## Directions for this task
Output the records exactly as they appear, with no pictures included.

BEGIN Data shown

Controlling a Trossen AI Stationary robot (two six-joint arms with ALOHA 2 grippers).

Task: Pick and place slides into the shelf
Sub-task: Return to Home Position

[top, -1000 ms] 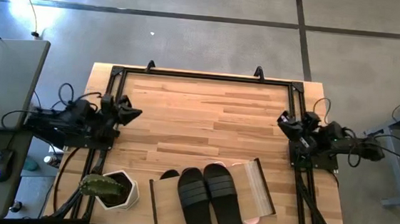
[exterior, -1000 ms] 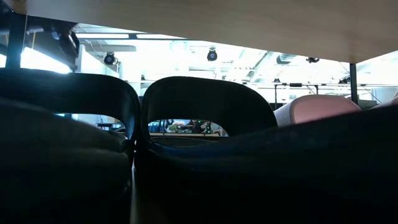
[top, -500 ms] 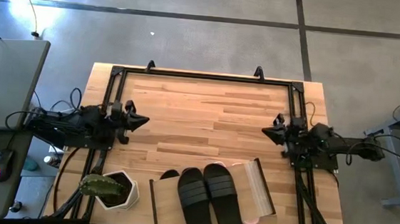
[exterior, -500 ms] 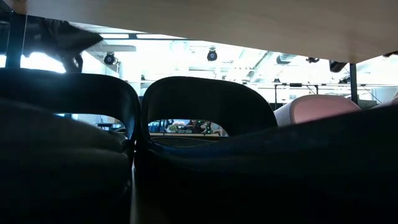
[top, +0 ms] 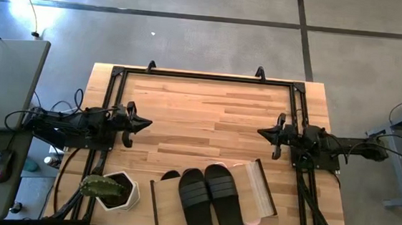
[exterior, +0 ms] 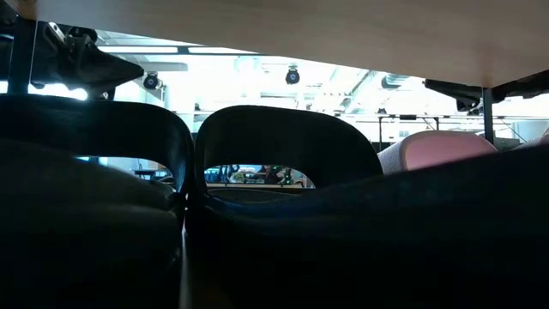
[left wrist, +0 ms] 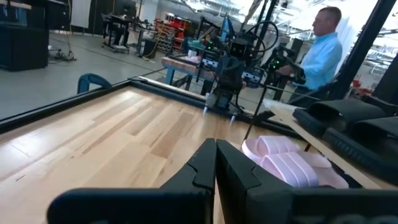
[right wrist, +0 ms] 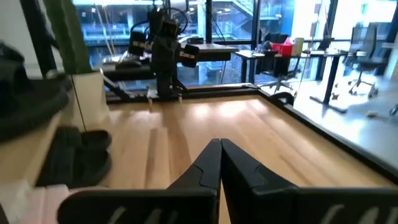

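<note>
The shelf (top: 166, 214) stands at the table's near edge. One pair of black slides (top: 211, 198) lies on its top panel. A pink-and-white pair (left wrist: 288, 163) rests on the table under that panel, and another black slide (right wrist: 79, 154) shows under it too, toe end (top: 171, 175) sticking out at the far side. My left gripper (top: 147, 123) hovers shut and bare over the table's left side. My right gripper (top: 260, 133) hovers shut and bare over the right side. Both point level toward the table's middle.
A white hexagonal pot with a cactus (top: 112, 190) stands left of the shelf. A black frame (top: 204, 76) runs round the table's far and side edges. Bare wood (top: 207, 120) lies between the grippers. A person (left wrist: 322, 46) stands beyond the right side.
Both grippers have sunk lower and tipped level, each rolling about its own line and reaching a little toward the table's middle. Both stay shut. The slides and the shelf have not moved.
</note>
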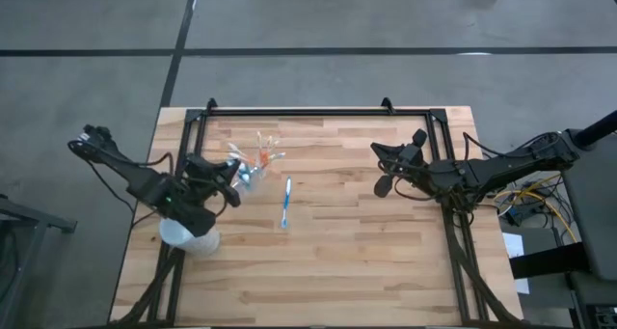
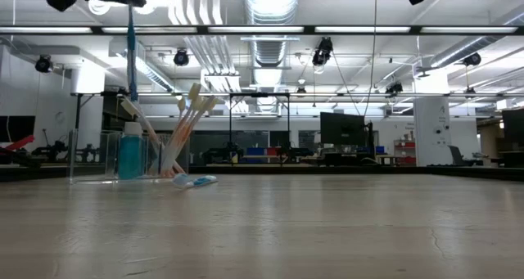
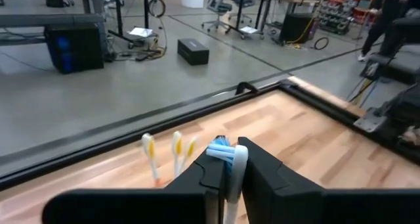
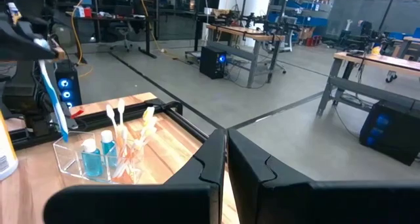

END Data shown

## Solved exercise
Controlling a Trossen AI Stationary robot (two six-joint arms with ALOHA 2 grippers).

Task: Pick and place slides into the shelf
Sub-task: Return to Home Position

[top, -1000 ms] 
[exterior, -1000 ms] 
[top, -500 ms] 
[exterior, -500 ms] 
[top, +0 ms] 
[exterior, +0 ms] 
[left wrist, +0 ms] 
[right wrist, +0 ms] 

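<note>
The shelf (top: 166, 214) stands at the table's near edge. One pair of black slides (top: 211, 198) lies on its top panel. A pink-and-white pair (left wrist: 288, 163) rests on the table under that panel, and another black slide (right wrist: 79, 154) shows under it too, toe end (top: 171, 175) sticking out at the far side. My left gripper (top: 147, 123) hovers shut and bare over the table's left side. My right gripper (top: 260, 133) hovers shut and bare over the right side. Both point level toward the table's middle.
A white hexagonal pot with a cactus (top: 112, 190) stands left of the shelf. A black frame (top: 204, 76) runs round the table's far and side edges. Bare wood (top: 207, 120) lies between the grippers. A person (left wrist: 322, 46) stands beyond the right side.
Both grippers have sunk lower and tipped level, each rolling about its own line and reaching a little toward the table's middle. Both stay shut. The slides and the shelf have not moved.
</note>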

The work on this exercise has been finished.